By the time we had negotiated the front nine, just to add a little spice to our experience, light rain had arrived and the wind’s chill factor doubled. Starting to become a serious factor in the enjoyment of the Kauri experience, but for yours truly, quitting was never an option.
The fairways provide a perfect lie in every instance but the fescue grasses aligning them snavel any wayward shot. Tip – ‘have an adequate supply of pills on hand.’ A practical local rule/innovation I’d not encountered before, their Irish Drop Rule: "Any ball lost in the long rough may be treated as lost in a water hazard. One shot penalty at point of entry.” Practical, as it obviated my going back to replay a shot on no less than nine occasions. Yes, nine – expletive – lost pills.
As the round progressed, I noted just how beautifully the holes set up. Fortune favours the brave, the gallant/skilful are rewarded but an errant shot severely punished, nowhere better illustrated than on the doglegs left, 16th and 17th.

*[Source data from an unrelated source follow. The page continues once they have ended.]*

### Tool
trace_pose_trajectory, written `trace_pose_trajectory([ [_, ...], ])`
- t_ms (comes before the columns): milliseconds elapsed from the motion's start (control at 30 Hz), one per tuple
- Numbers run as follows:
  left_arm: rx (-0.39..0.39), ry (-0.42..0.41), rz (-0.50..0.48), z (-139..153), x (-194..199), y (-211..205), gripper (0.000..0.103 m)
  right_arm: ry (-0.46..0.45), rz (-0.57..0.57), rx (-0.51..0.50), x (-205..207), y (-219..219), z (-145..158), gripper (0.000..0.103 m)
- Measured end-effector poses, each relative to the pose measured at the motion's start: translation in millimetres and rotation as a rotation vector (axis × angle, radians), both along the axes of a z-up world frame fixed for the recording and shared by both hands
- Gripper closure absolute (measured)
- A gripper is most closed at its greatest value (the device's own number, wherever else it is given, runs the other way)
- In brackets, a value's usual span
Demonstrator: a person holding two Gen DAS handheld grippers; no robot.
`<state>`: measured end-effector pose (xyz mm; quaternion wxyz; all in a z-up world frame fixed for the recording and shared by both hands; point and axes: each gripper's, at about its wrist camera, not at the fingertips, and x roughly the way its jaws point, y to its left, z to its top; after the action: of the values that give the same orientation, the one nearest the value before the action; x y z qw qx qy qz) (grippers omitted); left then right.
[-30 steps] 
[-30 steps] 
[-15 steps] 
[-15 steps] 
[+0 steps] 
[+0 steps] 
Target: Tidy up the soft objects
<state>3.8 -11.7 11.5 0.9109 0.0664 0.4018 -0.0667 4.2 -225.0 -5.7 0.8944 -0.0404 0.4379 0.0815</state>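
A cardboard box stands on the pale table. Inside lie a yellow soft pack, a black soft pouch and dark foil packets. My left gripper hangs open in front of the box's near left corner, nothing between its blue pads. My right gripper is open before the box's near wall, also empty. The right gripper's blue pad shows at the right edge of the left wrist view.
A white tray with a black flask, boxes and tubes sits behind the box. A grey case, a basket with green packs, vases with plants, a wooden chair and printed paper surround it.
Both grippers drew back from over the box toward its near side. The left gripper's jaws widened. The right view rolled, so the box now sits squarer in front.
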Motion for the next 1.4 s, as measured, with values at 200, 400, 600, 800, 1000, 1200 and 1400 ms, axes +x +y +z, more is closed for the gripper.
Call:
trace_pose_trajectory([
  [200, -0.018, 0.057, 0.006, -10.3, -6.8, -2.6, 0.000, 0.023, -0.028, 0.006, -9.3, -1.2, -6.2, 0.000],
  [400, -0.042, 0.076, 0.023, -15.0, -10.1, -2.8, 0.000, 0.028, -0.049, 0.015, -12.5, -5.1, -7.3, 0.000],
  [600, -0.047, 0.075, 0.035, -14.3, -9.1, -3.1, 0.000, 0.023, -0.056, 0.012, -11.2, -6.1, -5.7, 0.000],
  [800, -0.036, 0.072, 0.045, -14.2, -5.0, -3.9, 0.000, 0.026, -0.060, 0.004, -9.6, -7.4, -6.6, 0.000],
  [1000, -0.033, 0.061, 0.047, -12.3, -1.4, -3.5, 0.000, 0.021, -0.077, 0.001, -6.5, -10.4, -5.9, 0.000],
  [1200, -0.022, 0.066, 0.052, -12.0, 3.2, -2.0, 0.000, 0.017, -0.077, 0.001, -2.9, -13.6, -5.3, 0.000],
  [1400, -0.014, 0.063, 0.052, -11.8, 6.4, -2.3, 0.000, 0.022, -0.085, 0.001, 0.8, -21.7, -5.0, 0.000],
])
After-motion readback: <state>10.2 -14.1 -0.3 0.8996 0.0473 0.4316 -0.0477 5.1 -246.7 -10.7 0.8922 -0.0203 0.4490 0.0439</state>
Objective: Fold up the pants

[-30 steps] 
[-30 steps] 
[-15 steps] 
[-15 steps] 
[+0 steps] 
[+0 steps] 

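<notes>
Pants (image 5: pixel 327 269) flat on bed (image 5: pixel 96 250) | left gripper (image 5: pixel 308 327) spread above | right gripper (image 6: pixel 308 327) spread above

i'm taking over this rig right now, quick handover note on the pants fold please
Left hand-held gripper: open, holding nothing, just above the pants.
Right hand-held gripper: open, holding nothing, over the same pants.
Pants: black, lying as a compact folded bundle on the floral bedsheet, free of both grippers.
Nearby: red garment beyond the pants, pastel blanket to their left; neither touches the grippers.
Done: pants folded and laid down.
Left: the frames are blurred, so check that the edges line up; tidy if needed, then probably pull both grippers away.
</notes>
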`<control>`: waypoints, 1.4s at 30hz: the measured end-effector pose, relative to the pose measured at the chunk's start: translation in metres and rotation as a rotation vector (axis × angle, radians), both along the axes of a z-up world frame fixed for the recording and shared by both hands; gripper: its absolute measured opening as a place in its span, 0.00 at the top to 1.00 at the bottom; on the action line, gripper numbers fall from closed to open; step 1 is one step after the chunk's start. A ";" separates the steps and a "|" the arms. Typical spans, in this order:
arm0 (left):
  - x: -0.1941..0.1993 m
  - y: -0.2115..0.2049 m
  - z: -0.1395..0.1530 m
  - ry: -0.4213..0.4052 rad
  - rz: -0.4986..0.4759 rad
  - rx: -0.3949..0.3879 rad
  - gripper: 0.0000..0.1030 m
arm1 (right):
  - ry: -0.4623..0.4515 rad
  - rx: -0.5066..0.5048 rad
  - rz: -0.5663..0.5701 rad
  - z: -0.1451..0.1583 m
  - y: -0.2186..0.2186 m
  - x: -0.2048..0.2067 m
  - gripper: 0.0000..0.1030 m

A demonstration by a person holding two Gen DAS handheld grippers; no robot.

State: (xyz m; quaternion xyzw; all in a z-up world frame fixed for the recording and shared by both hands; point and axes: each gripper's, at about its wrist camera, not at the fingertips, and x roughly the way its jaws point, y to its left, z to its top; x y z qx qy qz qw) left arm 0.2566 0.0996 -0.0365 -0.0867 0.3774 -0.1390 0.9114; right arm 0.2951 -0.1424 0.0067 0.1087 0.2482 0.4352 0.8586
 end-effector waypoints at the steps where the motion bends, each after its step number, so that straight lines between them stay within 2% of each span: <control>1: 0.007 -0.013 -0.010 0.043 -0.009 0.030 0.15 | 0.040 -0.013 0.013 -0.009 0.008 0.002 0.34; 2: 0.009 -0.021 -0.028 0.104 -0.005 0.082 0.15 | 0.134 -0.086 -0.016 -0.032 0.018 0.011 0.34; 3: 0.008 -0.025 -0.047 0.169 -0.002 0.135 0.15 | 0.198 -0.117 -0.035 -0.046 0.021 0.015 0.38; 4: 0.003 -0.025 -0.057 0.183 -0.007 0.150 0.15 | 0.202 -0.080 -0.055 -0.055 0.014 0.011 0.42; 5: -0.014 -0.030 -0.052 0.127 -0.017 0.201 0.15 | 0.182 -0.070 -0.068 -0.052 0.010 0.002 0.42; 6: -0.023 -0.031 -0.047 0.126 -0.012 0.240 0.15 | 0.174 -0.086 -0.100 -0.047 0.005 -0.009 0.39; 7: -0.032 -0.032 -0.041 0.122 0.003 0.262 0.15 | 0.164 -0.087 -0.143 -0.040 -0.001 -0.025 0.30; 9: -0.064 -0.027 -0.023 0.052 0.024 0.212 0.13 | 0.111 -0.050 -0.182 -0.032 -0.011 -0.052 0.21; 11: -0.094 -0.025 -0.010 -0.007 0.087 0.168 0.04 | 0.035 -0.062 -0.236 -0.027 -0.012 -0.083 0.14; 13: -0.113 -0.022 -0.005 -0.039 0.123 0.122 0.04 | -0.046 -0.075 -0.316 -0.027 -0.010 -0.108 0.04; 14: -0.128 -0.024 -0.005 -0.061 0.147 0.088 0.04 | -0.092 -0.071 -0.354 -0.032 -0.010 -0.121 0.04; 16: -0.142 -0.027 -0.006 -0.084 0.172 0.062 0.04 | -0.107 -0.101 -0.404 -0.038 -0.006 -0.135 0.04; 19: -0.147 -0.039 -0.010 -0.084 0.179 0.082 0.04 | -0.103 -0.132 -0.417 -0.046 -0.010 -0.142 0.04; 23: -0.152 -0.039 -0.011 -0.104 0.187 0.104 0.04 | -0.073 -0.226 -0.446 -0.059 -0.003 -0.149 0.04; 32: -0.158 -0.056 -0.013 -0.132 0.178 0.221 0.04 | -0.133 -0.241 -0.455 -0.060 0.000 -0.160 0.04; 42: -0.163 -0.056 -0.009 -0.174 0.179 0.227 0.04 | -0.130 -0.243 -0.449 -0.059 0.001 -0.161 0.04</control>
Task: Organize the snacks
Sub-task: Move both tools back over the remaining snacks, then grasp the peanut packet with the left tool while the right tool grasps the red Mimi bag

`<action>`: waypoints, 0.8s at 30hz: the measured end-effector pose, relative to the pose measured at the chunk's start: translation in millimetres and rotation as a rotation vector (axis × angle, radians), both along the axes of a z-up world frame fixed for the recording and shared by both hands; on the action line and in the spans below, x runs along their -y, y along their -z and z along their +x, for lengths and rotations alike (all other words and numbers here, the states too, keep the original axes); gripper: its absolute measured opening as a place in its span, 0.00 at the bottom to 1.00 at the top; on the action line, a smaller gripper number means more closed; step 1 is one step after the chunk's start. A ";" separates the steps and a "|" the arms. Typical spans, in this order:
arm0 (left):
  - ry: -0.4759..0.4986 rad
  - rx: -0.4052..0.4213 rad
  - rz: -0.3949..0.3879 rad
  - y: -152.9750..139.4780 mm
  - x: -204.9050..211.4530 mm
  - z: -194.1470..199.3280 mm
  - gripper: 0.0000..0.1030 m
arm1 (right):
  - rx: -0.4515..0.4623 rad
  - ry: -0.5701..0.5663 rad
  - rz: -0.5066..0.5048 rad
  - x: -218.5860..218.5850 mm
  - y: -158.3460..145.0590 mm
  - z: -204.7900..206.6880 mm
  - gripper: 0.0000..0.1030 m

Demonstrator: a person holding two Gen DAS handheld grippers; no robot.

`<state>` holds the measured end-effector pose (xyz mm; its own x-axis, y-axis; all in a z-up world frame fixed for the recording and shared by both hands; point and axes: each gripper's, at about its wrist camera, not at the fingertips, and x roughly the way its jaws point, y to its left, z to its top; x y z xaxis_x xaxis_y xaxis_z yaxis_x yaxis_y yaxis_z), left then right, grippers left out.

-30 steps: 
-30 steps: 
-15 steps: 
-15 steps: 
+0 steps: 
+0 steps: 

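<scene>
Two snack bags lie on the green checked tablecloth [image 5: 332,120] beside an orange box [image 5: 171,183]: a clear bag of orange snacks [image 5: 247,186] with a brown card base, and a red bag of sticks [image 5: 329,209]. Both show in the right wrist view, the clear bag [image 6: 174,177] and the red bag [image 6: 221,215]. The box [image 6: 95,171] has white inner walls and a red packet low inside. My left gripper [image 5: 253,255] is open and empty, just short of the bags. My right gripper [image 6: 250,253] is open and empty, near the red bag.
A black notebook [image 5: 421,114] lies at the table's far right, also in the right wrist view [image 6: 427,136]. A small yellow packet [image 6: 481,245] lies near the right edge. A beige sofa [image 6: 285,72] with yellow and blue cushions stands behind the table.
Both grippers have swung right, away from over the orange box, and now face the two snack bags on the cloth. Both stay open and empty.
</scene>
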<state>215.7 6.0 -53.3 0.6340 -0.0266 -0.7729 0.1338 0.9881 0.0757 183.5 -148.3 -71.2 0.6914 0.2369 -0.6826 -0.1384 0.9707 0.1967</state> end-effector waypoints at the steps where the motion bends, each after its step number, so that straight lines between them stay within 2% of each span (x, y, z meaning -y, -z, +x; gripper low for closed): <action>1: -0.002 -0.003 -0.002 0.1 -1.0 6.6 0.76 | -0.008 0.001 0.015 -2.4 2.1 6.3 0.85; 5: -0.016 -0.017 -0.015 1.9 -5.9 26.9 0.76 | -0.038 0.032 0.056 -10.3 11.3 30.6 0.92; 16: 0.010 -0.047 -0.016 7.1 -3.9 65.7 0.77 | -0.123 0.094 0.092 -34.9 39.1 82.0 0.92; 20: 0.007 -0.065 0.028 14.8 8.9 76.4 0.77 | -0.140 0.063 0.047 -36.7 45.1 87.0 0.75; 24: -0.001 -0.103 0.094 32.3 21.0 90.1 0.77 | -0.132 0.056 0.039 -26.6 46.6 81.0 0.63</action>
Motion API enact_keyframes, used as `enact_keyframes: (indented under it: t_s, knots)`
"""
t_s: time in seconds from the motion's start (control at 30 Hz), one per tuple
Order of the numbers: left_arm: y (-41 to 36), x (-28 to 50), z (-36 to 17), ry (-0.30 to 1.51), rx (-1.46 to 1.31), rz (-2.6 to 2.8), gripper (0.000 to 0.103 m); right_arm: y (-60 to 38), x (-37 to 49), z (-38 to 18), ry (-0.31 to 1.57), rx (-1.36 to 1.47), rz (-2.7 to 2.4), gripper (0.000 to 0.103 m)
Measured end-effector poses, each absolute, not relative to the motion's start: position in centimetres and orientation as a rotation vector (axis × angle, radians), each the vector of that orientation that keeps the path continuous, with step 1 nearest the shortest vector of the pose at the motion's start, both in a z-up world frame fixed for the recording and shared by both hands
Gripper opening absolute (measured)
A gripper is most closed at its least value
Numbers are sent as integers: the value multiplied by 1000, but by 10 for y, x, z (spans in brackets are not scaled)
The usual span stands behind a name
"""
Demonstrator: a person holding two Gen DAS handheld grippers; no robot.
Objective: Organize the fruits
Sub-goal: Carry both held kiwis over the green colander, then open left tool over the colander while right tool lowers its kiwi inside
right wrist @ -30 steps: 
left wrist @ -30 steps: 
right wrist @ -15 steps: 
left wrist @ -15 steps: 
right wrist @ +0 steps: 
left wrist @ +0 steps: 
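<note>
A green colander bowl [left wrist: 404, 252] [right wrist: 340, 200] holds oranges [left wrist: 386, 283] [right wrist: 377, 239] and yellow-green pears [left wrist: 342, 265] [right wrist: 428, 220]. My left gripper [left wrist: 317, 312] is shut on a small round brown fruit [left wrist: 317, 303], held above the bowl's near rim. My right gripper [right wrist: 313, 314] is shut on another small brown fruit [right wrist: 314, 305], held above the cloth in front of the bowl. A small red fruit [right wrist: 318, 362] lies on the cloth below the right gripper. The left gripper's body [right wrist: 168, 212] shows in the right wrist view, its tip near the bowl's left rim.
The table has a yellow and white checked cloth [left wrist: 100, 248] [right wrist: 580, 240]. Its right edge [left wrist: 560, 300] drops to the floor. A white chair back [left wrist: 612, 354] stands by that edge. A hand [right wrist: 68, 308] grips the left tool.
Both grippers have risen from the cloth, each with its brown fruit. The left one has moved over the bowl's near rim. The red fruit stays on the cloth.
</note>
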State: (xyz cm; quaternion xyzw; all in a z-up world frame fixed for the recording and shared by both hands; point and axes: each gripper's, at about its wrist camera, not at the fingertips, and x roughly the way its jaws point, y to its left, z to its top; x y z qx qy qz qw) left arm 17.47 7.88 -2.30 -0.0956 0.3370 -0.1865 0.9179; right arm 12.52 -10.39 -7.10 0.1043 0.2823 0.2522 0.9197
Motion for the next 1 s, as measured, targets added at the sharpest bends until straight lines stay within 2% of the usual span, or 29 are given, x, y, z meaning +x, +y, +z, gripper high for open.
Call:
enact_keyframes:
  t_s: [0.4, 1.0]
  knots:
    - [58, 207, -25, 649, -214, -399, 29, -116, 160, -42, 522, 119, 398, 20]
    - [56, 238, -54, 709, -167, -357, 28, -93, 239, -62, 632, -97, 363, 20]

From the tips, in the conditions encountered, Kauri is a lengthy proposition, to say the least. Long off the tee and finesse around the greens are essential to score well here. This said, the variety of teeing grounds available ensure that players of all standards are catered to and may complete an enjoyable round at Kauri. Five sets of tees are available ranging in from the Tigers at 6539 metres.
Each hole at Kauri, presents and plays differently. The design variety of this course is just great. Holes differ in length and configuration and are not repetitive in any way. Notwithstanding the recent lengthy period of wet weather the fairways were in impeccable condition and in virtually every instance a good lie was to be had. The general topography of the fairways is undulating and an interesting variety of up-hill, downhill and side hill stances were encountered.
Although generally huge, the greens are an interesting diversity of shape and size, lying variously square on and diagonal to the line of play and with an average area of 576 square metres (6,200 sq. ft.). An interesting variety of contours were to be found on Kauri’s excellent putting surfaces. Most are well guarded with strategically positioned and beautifully presented bunkering.
Kauri is seaside, however, most definitely not links. Sheer cliffs dropping some several hundred feet to the Pacific Ocean – wow! Mission accomplished by designer David Harman in maximising the scenic extravaganza on offer whilst managing to retain an excellent degree of user friendliness.
Surprisingly, there are only 4,000 odd rounds played at Kauri per year, comprising primarily international visitors, predominantly from the USA. Kauri’s strength is its warm hospitality and the scenic extravaganza. Alas, walking is not a practical option for all as the course is quite undulating and there are several considerable distances between greens and tees. The least consequence of which is the ever-present dilemma encountered in our sport – the duration of the round. Nett result – had a million. However, all in all, Kauri is certainly an experience not to be missed. Tip: “ I reiterate; have an adequate supply of pills on hand.’